(Data items)
----

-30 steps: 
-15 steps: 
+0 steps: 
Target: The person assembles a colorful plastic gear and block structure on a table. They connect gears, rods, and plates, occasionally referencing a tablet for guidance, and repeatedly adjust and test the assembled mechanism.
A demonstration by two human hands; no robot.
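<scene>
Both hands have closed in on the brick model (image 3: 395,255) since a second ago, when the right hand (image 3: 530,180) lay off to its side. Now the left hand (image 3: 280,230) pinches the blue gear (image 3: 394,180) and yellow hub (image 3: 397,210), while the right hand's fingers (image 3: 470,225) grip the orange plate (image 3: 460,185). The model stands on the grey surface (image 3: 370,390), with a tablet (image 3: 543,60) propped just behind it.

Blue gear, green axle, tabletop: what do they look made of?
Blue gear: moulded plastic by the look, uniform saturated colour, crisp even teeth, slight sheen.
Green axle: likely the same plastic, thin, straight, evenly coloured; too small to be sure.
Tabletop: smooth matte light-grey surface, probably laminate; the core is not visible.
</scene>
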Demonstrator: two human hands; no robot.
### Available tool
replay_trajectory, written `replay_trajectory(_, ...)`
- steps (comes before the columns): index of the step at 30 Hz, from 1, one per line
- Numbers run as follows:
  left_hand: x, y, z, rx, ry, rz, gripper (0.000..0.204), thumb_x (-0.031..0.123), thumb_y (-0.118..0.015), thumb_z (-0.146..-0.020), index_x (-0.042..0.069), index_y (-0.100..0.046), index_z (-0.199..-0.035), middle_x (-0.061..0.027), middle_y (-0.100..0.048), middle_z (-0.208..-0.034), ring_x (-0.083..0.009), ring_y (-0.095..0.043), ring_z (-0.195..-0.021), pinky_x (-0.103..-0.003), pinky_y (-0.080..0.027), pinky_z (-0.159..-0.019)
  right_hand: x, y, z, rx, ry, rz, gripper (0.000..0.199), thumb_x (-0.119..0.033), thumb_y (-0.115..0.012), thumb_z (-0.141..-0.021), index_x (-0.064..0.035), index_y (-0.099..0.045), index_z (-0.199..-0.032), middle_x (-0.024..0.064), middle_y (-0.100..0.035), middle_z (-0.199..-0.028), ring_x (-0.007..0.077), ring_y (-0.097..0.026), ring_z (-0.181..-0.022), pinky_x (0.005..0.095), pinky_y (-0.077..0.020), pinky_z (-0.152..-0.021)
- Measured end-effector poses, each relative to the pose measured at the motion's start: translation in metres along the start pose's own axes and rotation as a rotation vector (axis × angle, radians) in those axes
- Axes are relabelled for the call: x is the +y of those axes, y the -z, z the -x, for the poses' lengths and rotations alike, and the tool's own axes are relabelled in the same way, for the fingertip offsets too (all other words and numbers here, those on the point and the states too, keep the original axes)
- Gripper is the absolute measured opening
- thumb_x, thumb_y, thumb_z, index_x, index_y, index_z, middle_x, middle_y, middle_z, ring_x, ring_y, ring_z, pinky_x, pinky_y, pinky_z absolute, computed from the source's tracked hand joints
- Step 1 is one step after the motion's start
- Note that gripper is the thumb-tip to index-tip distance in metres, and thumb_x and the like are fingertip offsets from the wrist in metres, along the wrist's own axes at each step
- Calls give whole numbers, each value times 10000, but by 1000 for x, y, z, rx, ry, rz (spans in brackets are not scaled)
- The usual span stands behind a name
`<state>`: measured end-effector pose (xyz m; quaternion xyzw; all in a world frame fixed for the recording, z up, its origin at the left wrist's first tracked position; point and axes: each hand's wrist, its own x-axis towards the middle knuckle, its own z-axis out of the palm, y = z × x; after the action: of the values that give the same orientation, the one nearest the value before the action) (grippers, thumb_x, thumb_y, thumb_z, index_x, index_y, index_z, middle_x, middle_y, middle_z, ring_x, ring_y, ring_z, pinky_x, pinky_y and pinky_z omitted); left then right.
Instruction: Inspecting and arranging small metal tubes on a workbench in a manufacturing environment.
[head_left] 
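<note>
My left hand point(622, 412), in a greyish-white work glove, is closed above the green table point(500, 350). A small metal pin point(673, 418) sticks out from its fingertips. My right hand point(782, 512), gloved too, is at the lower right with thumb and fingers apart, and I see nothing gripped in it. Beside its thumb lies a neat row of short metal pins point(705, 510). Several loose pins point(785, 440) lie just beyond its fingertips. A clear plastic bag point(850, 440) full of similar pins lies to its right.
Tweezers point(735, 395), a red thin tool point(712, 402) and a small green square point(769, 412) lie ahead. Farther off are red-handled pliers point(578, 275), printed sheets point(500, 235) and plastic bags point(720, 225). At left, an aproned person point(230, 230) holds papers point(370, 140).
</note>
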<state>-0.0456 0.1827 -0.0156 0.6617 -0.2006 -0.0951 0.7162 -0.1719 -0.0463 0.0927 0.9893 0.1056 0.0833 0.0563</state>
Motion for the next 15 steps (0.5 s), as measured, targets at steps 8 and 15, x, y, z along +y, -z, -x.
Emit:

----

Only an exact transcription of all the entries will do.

-30 steps: 
-15 steps: 
+0 steps: 
Target: The person assembles a colorful plastic gear and block structure on a table. They connect gears, rods, and plates, occasionally referencing a tablet for guidance, and repeatedly adjust and test the assembled mechanism.
A demonstration by two human hands; no robot.
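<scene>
Both hands have closed in on the brick model (image 3: 395,255) since a second ago, when the right hand (image 3: 530,180) lay off to its side. Now the left hand (image 3: 280,230) pinches the blue gear (image 3: 394,180) and yellow hub (image 3: 397,210), while the right hand's fingers (image 3: 470,225) grip the orange plate (image 3: 460,185). The model stands on the grey surface (image 3: 370,390), with a tablet (image 3: 543,60) propped just behind it.

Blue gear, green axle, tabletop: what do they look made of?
Blue gear: moulded plastic by the look, uniform saturated colour, crisp even teeth, slight sheen.
Green axle: likely the same plastic, thin, straight, evenly coloured; too small to be sure.
Tabletop: smooth matte light-grey surface, probably laminate; the core is not visible.
</scene>
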Demonstrator: two human hands; no robot.
### Available tool
replay_trajectory, written `replay_trajectory(_, ...)`
- steps (comes before the columns): index of the step at 30 Hz, from 1, one per line
- Numbers run as follows:
  left_hand: x, y, z, rx, ry, rz, gripper (0.000..0.204), thumb_x (-0.031..0.123), thumb_y (-0.118..0.015), thumb_z (-0.146..-0.020), index_x (-0.042..0.069), index_y (-0.100..0.046), index_z (-0.199..-0.035), middle_x (-0.061..0.027), middle_y (-0.100..0.048), middle_z (-0.208..-0.034), ring_x (-0.083..0.009), ring_y (-0.095..0.043), ring_z (-0.195..-0.021), pinky_x (-0.103..-0.003), pinky_y (-0.080..0.027), pinky_z (-0.159..-0.019)
  right_hand: x, y, z, rx, ry, rz, gripper (0.000..0.199), thumb_x (-0.119..0.033), thumb_y (-0.115..0.012), thumb_z (-0.141..-0.021), index_x (-0.064..0.035), index_y (-0.099..0.045), index_z (-0.199..-0.032), middle_x (-0.024..0.064), middle_y (-0.100..0.035), middle_z (-0.199..-0.028), ring_x (-0.007..0.077), ring_y (-0.097..0.026), ring_z (-0.181..-0.022), pinky_x (0.005..0.095), pinky_y (-0.077..0.020), pinky_z (-0.152..-0.021)
- Measured end-effector poses, each relative to the pose measured at the motion's start: translation in metres along the start pose's own axes and rotation as a rotation vector (axis × angle, radians) in those axes
- Axes are relabelled for the call: x is the +y of those axes, y the -z, z the -x, for the poses' lengths and rotations alike, and the tool's own axes are relabelled in the same way, for the fingertip offsets too (all other words and numbers here, those on the point and the states too, keep the original axes)
- Gripper is the absolute measured opening
- thumb_x, thumb_y, thumb_z, index_x, index_y, index_z, middle_x, middle_y, middle_z, ring_x, ring_y, ring_z, pinky_x, pinky_y, pinky_z absolute, computed from the source's tracked hand joints
- Step 1 is one step after the motion's start
- Note that gripper is the thumb-tip to index-tip distance in metres, and thumb_x and the like are fingertip offsets from the wrist in metres, along the wrist's own axes at each step
- Calls give whole numbers, each value times 10000, but by 1000 for x, y, z, rx, ry, rz (spans in brackets are not scaled)
- The usual span stands behind a name
`<state>`: measured end-effector pose (xyz m; quaternion xyzw; all in a world frame fixed for the recording, z up, its origin at the left wrist's first tracked position; point and axes: each hand's wrist, its own x-axis towards the middle knuckle, its own z-axis out of the palm, y = z × x; after the action: of the values that give the same orientation, the one nearest the value before the action) (grippers, thumb_x, thumb_y, thumb_z, index_x, index_y, index_z, middle_x, middle_y, middle_z, ring_x, ring_y, ring_z, pinky_x, pinky_y and pinky_z omitted); left then right.
Instruction: Inspecting and arranging small metal tubes on a workbench in a manufacturing environment.
[head_left] 
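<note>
My left hand point(622, 412), in a greyish-white work glove, is closed above the green table point(500, 350). A small metal pin point(673, 418) sticks out from its fingertips. My right hand point(782, 512), gloved too, is at the lower right with thumb and fingers apart, and I see nothing gripped in it. Beside its thumb lies a neat row of short metal pins point(705, 510). Several loose pins point(785, 440) lie just beyond its fingertips. A clear plastic bag point(850, 440) full of similar pins lies to its right.
Tweezers point(735, 395), a red thin tool point(712, 402) and a small green square point(769, 412) lie ahead. Farther off are red-handled pliers point(578, 275), printed sheets point(500, 235) and plastic bags point(720, 225). At left, an aproned person point(230, 230) holds papers point(370, 140).
</note>
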<state>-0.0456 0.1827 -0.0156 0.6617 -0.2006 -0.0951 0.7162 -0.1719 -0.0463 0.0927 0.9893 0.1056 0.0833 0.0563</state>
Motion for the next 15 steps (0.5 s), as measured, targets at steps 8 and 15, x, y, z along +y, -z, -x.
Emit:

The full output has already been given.